Мы с пацанами — Лехой и Деней — тогда собирались покататься на лодке и наконец попробовать пивка вдалеке от взрослых. Только вот покатушки на лодке обернулись самым настоящим кошмаром. Гришка все время ныл, что ему жарко, мухи кусают и т.д.
Пару раз я Гришку пристрожил. И довольно жестко. Сиди, мол, и помалкивай. А то сейчас на весла сядешь. И плыть мы будем аж до самой Москвы!
Но Гришка все не унимался. И в конце концов потребовал себе пива.
— Налейте мне! — канючил он, указывая на банку с янтарно-желтой жидкостью. — А то я бабушке скажу… А-а-а-а!
Договорить ябеда не успел. Увидел случайно заползшего в лодку ужа и мигом прыгнул за борт, не умея плавать. А мне ничего не оставалось делать, как нырнуть следом.
Испуганного и нахлебавшегося воды Гришку мы, само собой, вытащили. И тут же отправили домой, выдав подзатыльник и велев строго-настрого молчать. Про пиво юный пловец никому ничего не рассказал. Боялся, видимо, второго подзатыльника. А вот гулять ему по участку еще полдня пришлось в платьице своей сестренки, потому что другой сухой одежды не было — бабушка Елена Федоровна затеяла большую стирку.
И вот теперь мне пришлось припомнить этот эпизод.

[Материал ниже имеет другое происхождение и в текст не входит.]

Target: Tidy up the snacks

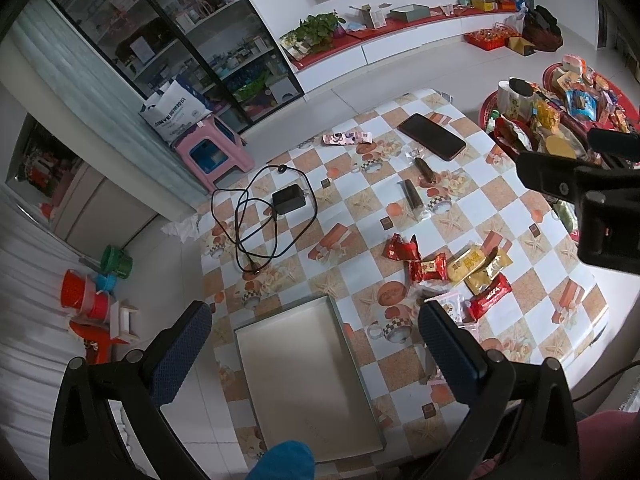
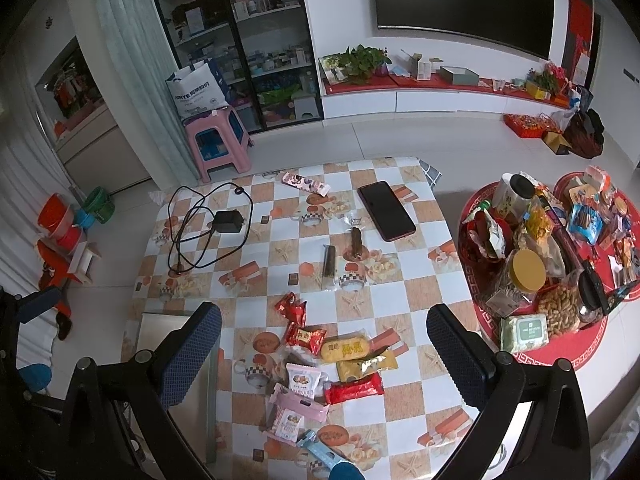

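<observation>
A grey shallow tray [image 1: 308, 376] lies at the near left of the checkered table [image 1: 500, 208]; its edge shows in the right wrist view [image 2: 160, 320]. My left gripper [image 1: 316, 344] is open and empty above the tray. A cluster of wrapped snacks lies right of the tray: red packets [image 2: 304, 336], a yellow packet [image 2: 346, 348], a gold packet [image 2: 366, 366], a red bar [image 2: 354, 388], pink packets [image 2: 302, 378]. My right gripper [image 2: 324, 348] is open and empty above this cluster. Two dark snack sticks [image 2: 330, 262] lie mid-table.
A phone [image 2: 386, 210], a charger with cable [image 2: 228, 222] and a pink wrapper [image 2: 306, 184] lie at the far side. A red round table [image 2: 560, 356] crowded with jars and snacks stands to the right. A pink stool [image 2: 218, 140] stands beyond the table.
</observation>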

Не беда, что с того случая прошло уже несколько лет. Пацаны, само собой, со смеху покатятся, если узнают, что «крутой» и хулиганистый Гришка полдня проходил в женском платье. Кирдык тогда его карьере дворового лидера. Даже малые с ним здороваться перестанут.
И Гришка это хорошо понимал. Правда, для приличия все же решил поспорить.
— Давно было! — упрямо сказал он, покраснев. — Пацаны не поверят.
— Мне поверят! — с достоинством кивнул я. — Ну так что? Уговор! Вы отстанете от «Бубы», а я молчу про то, как девочка по имени Гриша разгуливала по двору в платьице сестренки?
Гришка потупился, помолчал немного, а потом будто нехотя дернул плечом и кивнул.
* * *
В училище я вернулся с чувством выполненного долга.
Сейчас у Кольки все должно быть чики-пуки. К гопоте он вряд ли еще разок сунется.